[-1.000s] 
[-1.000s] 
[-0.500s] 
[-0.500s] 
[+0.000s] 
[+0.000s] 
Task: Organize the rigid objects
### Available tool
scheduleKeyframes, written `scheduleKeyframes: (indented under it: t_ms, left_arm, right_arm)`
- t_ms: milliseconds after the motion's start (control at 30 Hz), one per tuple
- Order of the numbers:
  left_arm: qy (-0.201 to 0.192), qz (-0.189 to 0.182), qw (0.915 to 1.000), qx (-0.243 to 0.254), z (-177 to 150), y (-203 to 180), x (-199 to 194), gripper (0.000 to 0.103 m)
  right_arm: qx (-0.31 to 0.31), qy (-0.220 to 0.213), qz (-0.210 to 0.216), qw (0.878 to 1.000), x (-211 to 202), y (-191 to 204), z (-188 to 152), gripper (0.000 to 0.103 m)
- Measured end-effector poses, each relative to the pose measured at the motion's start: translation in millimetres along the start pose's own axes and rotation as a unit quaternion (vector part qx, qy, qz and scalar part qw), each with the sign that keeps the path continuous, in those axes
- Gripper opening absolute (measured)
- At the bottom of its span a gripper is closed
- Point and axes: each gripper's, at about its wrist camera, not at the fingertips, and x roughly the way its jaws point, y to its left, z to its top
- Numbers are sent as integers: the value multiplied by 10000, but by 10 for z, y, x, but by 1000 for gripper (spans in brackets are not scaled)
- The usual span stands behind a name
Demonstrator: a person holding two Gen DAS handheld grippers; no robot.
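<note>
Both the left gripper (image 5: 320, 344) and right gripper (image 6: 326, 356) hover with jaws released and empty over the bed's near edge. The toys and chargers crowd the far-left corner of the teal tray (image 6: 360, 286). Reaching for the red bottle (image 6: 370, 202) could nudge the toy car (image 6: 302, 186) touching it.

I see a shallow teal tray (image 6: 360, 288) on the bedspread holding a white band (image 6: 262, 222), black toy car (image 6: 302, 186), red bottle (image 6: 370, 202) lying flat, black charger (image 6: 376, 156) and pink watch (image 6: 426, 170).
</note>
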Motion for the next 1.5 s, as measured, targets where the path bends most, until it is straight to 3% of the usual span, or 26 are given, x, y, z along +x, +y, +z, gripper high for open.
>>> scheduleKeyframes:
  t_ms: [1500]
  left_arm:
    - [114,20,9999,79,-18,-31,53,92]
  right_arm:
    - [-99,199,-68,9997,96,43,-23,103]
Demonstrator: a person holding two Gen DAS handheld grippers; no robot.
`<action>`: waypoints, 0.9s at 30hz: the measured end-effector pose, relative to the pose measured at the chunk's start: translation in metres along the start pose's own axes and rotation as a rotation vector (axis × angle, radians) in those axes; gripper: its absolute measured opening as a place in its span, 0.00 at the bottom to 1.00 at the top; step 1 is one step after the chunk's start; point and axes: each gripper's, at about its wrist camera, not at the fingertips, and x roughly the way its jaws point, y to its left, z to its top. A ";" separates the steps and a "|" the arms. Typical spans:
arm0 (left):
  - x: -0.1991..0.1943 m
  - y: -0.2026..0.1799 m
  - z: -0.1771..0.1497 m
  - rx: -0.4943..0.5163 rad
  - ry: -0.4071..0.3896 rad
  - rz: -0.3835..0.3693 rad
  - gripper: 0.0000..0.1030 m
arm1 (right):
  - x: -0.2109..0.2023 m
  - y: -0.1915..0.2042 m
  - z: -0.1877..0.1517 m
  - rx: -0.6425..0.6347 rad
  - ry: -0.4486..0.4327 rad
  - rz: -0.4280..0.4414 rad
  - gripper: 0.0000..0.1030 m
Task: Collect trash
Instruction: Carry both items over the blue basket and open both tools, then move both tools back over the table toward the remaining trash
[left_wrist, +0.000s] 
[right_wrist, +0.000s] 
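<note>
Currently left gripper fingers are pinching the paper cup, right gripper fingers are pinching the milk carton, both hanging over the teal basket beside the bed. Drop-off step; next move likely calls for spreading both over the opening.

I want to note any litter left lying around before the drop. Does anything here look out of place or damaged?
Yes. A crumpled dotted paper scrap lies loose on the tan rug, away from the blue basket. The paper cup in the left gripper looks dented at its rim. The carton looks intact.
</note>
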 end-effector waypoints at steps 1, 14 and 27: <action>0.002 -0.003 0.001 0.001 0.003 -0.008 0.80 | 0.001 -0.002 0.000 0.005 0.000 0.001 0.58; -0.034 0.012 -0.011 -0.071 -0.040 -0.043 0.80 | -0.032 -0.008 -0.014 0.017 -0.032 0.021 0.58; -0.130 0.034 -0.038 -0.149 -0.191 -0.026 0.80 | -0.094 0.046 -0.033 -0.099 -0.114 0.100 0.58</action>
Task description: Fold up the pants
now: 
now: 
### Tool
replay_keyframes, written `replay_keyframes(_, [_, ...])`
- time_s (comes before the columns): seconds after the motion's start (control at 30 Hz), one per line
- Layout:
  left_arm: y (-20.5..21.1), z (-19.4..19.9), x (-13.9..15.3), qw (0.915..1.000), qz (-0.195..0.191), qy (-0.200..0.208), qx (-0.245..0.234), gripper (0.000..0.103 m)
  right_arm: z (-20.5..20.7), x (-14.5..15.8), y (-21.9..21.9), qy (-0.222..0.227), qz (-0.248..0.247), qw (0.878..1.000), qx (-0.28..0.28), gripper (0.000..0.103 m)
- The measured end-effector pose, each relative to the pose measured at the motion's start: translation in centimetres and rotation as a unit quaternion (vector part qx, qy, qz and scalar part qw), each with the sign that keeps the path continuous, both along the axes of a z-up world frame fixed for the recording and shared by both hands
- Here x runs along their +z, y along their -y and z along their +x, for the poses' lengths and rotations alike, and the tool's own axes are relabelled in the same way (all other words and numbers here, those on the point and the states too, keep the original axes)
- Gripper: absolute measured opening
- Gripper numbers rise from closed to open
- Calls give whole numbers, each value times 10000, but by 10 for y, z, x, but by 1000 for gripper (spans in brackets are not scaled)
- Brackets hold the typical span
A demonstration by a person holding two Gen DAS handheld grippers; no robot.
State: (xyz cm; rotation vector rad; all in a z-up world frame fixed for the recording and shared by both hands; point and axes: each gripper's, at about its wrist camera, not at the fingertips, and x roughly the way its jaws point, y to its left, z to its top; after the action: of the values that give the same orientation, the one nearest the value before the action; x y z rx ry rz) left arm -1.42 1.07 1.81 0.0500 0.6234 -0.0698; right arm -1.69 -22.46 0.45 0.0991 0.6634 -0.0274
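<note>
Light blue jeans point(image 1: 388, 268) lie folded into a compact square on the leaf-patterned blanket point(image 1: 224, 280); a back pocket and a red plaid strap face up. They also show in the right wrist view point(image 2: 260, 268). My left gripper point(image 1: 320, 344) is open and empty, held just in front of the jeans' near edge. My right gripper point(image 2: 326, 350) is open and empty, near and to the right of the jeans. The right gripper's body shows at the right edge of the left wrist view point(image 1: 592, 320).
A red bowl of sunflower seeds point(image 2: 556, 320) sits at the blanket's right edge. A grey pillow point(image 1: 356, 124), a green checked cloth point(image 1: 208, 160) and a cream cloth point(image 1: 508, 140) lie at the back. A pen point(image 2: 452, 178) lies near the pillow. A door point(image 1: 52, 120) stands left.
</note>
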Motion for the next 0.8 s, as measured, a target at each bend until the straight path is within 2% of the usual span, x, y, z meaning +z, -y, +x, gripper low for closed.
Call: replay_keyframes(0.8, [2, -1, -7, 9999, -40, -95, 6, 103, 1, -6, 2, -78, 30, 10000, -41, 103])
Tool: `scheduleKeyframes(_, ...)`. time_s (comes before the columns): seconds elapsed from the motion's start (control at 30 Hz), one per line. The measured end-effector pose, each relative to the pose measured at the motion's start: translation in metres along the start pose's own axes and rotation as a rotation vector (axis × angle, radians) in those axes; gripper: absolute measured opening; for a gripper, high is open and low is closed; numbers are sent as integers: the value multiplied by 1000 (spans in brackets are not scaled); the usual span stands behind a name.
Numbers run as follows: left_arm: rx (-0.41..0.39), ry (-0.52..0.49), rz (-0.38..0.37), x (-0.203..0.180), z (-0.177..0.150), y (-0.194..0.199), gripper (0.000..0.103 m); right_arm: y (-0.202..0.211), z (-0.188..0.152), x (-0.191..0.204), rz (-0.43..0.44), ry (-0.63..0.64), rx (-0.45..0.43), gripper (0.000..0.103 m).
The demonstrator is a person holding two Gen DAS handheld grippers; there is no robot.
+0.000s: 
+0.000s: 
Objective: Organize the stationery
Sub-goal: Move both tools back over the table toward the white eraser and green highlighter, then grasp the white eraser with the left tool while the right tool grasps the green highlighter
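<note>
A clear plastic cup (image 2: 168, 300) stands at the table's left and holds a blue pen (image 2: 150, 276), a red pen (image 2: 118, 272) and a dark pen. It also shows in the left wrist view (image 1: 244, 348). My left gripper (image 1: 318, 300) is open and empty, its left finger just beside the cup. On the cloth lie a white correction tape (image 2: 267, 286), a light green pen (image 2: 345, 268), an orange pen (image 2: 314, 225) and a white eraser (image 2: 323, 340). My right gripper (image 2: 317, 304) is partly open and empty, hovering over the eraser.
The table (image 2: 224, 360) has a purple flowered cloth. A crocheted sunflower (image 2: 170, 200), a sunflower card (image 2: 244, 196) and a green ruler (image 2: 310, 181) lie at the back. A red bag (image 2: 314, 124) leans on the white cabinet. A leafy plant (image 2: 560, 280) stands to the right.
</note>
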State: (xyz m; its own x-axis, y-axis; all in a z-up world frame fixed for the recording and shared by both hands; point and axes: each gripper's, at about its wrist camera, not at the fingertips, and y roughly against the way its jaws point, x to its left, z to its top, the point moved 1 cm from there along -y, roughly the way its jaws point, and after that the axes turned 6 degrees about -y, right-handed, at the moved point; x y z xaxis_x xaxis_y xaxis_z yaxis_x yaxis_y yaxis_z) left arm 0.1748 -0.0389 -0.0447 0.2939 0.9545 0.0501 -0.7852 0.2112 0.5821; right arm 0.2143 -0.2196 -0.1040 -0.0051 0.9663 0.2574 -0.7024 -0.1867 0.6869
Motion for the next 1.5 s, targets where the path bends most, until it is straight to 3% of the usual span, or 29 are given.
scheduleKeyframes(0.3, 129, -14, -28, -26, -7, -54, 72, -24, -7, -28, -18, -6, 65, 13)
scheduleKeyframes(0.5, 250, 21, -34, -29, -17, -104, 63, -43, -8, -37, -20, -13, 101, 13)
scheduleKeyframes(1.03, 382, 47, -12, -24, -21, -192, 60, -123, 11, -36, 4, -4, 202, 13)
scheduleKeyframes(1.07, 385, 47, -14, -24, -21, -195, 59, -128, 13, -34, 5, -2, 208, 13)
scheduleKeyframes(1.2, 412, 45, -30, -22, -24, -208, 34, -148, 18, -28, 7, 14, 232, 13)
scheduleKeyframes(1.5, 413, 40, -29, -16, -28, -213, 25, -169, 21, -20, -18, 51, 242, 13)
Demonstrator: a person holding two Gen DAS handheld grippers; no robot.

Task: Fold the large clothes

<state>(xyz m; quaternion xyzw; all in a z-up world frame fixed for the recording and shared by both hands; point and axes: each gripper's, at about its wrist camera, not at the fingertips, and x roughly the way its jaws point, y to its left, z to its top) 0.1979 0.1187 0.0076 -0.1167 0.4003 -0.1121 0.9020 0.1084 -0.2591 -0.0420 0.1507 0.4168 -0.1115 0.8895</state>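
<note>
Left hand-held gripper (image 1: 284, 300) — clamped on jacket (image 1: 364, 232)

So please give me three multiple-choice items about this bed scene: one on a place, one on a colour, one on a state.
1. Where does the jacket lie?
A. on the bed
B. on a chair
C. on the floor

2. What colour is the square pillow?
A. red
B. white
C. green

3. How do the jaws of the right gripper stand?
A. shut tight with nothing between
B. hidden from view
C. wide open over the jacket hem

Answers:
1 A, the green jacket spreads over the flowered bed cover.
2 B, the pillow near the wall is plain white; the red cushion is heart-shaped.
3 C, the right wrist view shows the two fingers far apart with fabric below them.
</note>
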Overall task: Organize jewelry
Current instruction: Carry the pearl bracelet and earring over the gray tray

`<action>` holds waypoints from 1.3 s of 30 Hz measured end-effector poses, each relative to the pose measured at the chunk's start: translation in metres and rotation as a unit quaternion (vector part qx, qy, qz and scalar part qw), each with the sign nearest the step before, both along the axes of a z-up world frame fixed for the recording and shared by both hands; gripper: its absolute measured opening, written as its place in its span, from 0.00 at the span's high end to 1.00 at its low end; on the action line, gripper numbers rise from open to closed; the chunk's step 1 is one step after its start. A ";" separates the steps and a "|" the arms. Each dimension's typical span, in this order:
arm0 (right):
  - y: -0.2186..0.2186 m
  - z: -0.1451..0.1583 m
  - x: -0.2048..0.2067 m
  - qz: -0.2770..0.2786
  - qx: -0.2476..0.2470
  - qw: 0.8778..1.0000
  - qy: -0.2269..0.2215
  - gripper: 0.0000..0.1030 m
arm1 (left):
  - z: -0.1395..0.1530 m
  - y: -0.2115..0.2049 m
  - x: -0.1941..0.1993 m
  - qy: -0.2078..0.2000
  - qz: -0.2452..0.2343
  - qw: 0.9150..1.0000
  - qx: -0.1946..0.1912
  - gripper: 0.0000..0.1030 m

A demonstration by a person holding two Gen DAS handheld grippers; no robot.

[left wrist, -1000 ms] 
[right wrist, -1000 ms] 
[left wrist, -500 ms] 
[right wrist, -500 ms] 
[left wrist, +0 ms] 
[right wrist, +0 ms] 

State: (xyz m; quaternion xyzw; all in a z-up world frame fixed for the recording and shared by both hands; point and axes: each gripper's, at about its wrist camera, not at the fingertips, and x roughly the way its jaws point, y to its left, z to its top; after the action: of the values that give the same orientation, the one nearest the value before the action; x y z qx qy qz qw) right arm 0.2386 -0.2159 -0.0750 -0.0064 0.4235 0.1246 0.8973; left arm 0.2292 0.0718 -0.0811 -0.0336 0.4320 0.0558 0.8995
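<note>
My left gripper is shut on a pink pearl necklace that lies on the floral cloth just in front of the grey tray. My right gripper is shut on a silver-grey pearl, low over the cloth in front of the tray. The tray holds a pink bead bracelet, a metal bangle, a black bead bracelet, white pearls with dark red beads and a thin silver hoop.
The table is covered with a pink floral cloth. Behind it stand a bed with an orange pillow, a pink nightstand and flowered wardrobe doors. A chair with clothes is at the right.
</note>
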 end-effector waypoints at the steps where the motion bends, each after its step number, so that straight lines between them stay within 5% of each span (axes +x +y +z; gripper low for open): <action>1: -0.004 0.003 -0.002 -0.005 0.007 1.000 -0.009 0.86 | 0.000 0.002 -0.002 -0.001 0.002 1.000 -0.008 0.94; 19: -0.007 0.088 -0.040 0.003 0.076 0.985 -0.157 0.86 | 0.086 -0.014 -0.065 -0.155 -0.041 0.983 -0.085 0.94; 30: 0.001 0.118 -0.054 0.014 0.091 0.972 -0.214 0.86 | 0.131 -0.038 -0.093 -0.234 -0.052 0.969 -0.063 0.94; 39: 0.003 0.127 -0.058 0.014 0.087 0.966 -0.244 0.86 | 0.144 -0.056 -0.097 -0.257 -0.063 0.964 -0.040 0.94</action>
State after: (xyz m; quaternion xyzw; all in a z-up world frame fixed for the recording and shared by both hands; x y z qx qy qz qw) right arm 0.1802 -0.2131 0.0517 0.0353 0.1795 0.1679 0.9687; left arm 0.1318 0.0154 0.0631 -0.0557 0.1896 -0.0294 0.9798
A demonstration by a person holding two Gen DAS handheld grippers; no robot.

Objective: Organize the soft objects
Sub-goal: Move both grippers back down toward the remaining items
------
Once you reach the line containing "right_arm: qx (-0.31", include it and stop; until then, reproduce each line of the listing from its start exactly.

[-1.000s] 
[-1.000s] 
[-0.500s] 
[-0.500s] 
[+0.000s] 
[+0.000s] 
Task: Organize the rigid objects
### Available tool
scheduleKeyframes, written `scheduleKeyframes: (indented under it: t_ms, left_arm, right_arm)`
- t_ms: milliseconds after the motion's start (control at 30 Hz), one per tuple
- Order of the numbers:
  left_arm: qy (-0.201 to 0.192), qz (-0.189 to 0.182), qw (0.915 to 1.000), qx (-0.243 to 0.254), z (-177 to 150), y (-203 to 180), x (-199 to 194), gripper (0.000 to 0.103 m)
  right_arm: qx (-0.31 to 0.31), qy (-0.220 to 0.213), qz (-0.210 to 0.216), qw (0.878 to 1.000), x (-211 to 202), y (-191 to 204), z (-188 to 152), gripper (0.000 to 0.103 m)

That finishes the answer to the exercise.